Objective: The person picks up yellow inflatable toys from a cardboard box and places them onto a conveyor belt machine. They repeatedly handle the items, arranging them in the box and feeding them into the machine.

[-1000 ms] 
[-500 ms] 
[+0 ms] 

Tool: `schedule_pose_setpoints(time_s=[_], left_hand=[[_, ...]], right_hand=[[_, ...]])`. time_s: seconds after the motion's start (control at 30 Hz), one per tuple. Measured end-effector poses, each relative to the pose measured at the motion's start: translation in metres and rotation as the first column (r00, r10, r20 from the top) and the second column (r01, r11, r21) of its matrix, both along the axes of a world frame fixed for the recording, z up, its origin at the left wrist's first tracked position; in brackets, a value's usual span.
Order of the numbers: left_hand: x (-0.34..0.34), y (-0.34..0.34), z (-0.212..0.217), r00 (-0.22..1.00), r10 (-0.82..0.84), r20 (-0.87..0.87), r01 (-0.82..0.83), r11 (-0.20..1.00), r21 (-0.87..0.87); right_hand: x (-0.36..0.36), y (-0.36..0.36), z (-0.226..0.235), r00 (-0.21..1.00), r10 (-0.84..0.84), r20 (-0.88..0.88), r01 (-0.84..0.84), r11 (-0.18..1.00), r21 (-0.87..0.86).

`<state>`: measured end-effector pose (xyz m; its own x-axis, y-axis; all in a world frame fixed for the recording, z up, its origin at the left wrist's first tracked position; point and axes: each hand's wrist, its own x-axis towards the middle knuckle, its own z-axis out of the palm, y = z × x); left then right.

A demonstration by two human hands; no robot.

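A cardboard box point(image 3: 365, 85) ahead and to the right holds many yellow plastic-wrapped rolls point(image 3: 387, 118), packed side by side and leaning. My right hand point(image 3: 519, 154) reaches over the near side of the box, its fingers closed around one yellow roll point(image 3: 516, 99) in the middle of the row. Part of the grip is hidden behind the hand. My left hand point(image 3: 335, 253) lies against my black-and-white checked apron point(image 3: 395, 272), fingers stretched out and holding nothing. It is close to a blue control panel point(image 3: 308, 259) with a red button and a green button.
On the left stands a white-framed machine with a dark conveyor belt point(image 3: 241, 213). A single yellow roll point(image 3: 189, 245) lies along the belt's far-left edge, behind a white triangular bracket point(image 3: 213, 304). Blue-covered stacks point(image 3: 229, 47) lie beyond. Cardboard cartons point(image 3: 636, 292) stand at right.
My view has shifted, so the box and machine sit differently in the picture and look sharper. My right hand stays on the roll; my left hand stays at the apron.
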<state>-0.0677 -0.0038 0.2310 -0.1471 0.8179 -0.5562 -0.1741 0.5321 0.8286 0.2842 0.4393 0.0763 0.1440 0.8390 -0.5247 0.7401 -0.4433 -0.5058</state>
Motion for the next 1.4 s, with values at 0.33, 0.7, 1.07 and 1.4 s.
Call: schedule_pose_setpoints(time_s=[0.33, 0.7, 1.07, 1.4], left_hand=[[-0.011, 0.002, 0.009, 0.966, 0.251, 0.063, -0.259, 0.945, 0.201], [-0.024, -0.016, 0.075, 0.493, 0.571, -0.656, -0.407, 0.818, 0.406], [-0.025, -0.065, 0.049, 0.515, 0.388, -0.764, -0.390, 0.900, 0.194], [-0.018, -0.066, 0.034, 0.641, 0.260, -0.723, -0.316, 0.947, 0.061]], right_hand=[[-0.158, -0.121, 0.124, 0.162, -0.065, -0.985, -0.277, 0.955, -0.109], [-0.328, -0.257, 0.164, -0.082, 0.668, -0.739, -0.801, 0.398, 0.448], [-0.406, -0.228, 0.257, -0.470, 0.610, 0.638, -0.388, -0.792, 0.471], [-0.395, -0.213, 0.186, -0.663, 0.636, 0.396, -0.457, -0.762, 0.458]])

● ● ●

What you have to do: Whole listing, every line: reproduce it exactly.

Answer box:
Objective: The person picks up yellow inflatable toys from a cardboard box and places them onto a conveyor belt machine. They repeatedly handle the items, arranging them in the box and feeding them into the machine.

[-1000 ms] 
[-500 ms] 
[+0 ms] 

Tool: `schedule_pose_setpoints(time_s=[_], left_hand=[[_, ...]], right_hand=[[_, ...]])`. time_s: seconds after the motion's start (control at 30 Hz), one per tuple. Measured end-effector poses, each relative to the pose measured at the motion's start: translation in metres and rotation as the first column (r00, r10, r20 from the top) and the second column (r01, r11, r21) of its matrix, both along the axes of a world frame fixed for the recording, z up, its origin at the left wrist's first tracked position; in brackets, a value's usual span.
Order of the numbers: left_hand: x (-0.34..0.34), y (-0.34..0.34), z (-0.212..0.217), r00 (-0.22..1.00), r10 (-0.82..0.84), r20 (-0.87..0.87), r01 (-0.82..0.83), r11 (-0.20..1.00), r21 (-0.87..0.87); right_hand: x (-0.36..0.36), y (-0.36..0.36), z (-0.226..0.235), r00 (-0.21..1.00), r10 (-0.84..0.84), r20 (-0.88..0.88), r01 (-0.84..0.84), r11 (-0.18..1.00), r21 (-0.87..0.86).

`<state>`: measured end-effector pose (xyz m; its own x-axis, y-axis; all in a world frame fixed for the recording, z up, its origin at the left wrist's first tracked position; point and axes: each hand's wrist, its own x-axis towards the middle knuckle, its own z-axis out of the palm, y = z × x); left then right.

A demonstration by two human hands; no robot.

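A cardboard box point(image 3: 365, 85) ahead and to the right holds many yellow plastic-wrapped rolls point(image 3: 387, 118), packed side by side and leaning. My right hand point(image 3: 519, 154) reaches over the near side of the box, its fingers closed around one yellow roll point(image 3: 516, 99) in the middle of the row. Part of the grip is hidden behind the hand. My left hand point(image 3: 335, 253) lies against my black-and-white checked apron point(image 3: 395, 272), fingers stretched out and holding nothing. It is close to a blue control panel point(image 3: 308, 259) with a red button and a green button.
On the left stands a white-framed machine with a dark conveyor belt point(image 3: 241, 213). A single yellow roll point(image 3: 189, 245) lies along the belt's far-left edge, behind a white triangular bracket point(image 3: 213, 304). Blue-covered stacks point(image 3: 229, 47) lie beyond. Cardboard cartons point(image 3: 636, 292) stand at right.
My view has shifted, so the box and machine sit differently in the picture and look sharper. My right hand stays on the roll; my left hand stays at the apron.
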<state>-0.0677 -0.0038 0.2310 -0.1471 0.8179 -0.5562 -0.1741 0.5321 0.8286 0.2842 0.4393 0.0763 0.1440 0.8390 -0.5247 0.7401 -0.4433 -0.5058</state>
Motion for the next 1.4 s, with values at 0.33, 0.7, 1.07 and 1.4 s.
Call: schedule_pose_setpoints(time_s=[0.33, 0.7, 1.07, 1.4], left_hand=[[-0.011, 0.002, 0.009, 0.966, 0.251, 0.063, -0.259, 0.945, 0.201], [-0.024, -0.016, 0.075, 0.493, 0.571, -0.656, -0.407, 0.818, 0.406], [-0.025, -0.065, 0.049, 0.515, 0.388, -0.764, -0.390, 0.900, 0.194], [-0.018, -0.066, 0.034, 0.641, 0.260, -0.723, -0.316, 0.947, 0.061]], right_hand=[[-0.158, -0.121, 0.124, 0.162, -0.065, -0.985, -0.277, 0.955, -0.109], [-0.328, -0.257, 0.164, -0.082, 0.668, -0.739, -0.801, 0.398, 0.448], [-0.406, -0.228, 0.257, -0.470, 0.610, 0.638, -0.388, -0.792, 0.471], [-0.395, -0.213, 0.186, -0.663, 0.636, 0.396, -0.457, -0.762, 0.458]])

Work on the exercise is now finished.